A Towson University student has added her name to a civil suit involving a Towson associate professor and rabbi accused of taking pictures and videos of women in a ritual bath.
The young woman, who asked that she be identified only by her first name to protect her privacy, was a student of Rabbi Barry Freundel when, she said, he encouraged her to participate in a mikvah as research for a term paper, even though she was not Jewish and had no wish to convert.
A mikvah is a cleansing ritual that is often a final step for a convert.
Stephanie said she believed as soon as the charges against Freundel were make public in October that she had been videotaped, too.
"I felt shock first. Total and complete shock," she said in a telephone interview Sunday. "It took a while to feel everything else that comes with something like this."
Freundel was arrested and charged with voyeurism by District of Columbia police in October. The ritual bath house is located in Washington, where Freundel taught at Georgetown University Law School and where he was also head of the Kesher Israel Congregation.
A video camera was found hidden inside a clock radio and aimed at the showers in the changing room, according to charging documents.
Stephanie said she felt proud and honored that a professor of Freundel's stature had taken such a special interest in her, writing recommendations for graduate school and internships. "Now I question all of that," she said. His attention "just feels dirty."
Freundel has been suspended from Towson, where he taught religious studies and philosophy, and he is forbidden to be on campus.
The class action suit to which Stephanie added her name on Dec. 18, was filed in D.C. Superior Court Dec. 2 by a Georgetown Law student of Freundel's and another young woman who came to him to convert.
The suit names Georgetown University Law School, Kesher Israel, the National Capital Mikvah, where the filming allegedly took place, and the Rabbinical Council of America, of which Freundel is a leader. It claims those bodies looked the other way while Freundel brought dozens, perhaps hundreds, of women into the bath and then videotaped them using cameras hidden in common household items.
In addition, the suit says, those congregants who came forward to complain about the 62-year-old rabbi's unusual attention to attractive young women were scolded and shunned.
Stephanie is in the fourth year of a five-year bachelor's/master's program at Towson. She said she first contacted a professor who is also a lawyer and it was he who advised her to add her name to the suit.

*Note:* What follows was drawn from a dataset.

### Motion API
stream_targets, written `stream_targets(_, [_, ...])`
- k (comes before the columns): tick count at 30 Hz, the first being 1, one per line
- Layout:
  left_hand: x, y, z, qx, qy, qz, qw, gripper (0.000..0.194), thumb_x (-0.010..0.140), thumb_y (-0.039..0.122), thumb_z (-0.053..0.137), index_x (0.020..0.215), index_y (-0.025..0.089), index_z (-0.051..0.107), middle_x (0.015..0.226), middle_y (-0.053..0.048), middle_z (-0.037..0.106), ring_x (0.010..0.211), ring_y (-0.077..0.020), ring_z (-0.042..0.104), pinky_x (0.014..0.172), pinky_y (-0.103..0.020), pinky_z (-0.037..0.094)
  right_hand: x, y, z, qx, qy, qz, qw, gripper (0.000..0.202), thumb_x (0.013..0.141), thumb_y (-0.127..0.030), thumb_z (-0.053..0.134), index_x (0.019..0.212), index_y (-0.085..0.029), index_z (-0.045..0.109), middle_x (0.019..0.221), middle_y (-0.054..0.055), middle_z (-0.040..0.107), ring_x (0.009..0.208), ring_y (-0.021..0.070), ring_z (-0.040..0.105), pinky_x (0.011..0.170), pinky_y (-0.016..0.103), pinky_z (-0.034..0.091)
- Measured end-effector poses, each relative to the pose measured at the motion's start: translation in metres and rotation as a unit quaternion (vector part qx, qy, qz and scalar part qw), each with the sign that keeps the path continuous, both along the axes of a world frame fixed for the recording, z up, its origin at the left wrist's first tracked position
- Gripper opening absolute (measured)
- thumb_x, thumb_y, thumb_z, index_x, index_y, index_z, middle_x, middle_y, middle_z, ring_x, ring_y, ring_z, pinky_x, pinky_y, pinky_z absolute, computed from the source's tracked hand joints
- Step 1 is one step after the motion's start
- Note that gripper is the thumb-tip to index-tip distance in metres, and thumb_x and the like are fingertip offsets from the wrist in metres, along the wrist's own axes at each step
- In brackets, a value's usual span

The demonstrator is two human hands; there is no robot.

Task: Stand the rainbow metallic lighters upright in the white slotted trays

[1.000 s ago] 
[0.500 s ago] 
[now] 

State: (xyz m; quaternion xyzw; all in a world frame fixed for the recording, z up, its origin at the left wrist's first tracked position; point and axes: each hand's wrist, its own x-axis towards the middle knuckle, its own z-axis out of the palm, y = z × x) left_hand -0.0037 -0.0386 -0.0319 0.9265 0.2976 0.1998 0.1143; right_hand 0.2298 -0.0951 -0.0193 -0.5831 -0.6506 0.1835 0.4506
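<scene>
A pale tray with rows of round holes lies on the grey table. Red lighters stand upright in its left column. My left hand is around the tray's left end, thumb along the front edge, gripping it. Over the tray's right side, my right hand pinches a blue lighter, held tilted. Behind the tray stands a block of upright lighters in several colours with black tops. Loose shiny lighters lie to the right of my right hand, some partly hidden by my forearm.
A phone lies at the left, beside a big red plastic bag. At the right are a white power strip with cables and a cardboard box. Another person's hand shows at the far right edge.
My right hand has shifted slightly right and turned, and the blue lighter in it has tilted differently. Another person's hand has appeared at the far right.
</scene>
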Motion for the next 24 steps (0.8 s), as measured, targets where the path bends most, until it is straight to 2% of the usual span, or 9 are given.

"I want to be an advocate for myself and others," she said. "It feels good to take some of the control back."
Towson University spokesman Ray Feldmann said the university is conducting its own investigation and working with Washington police and the U.S. attorney's office.
"We have not received any confirmation of evidence of our students being videotaped," he said. "We are awaiting the outcome of the law enforcement investigation."
But Steven Kelly, one of the attorneys pursuing the suit, said "dozens" of female Towson students went on what Freundel referred to as "dunking field trips," and he expects there are many more victims.
Police searched Freundel's Towson office and found numerous computer storage devices, and cameras hidden in such things as a key chain and a box of tissues.
The rabbi entered a plea of not guilty to six counts of voyeurism during a hearing in October. If convicted, he could face a year in jail on each count. His attorney did not return calls seeking comment Sunday.
He has been suspended by the synagogue and told to leave the Rabbinic house by the first of January.
A Georgetown University spokesman said the school was cooperating with authorities. Efforts to reach other defendants in the lawsuit were not successful Sunday.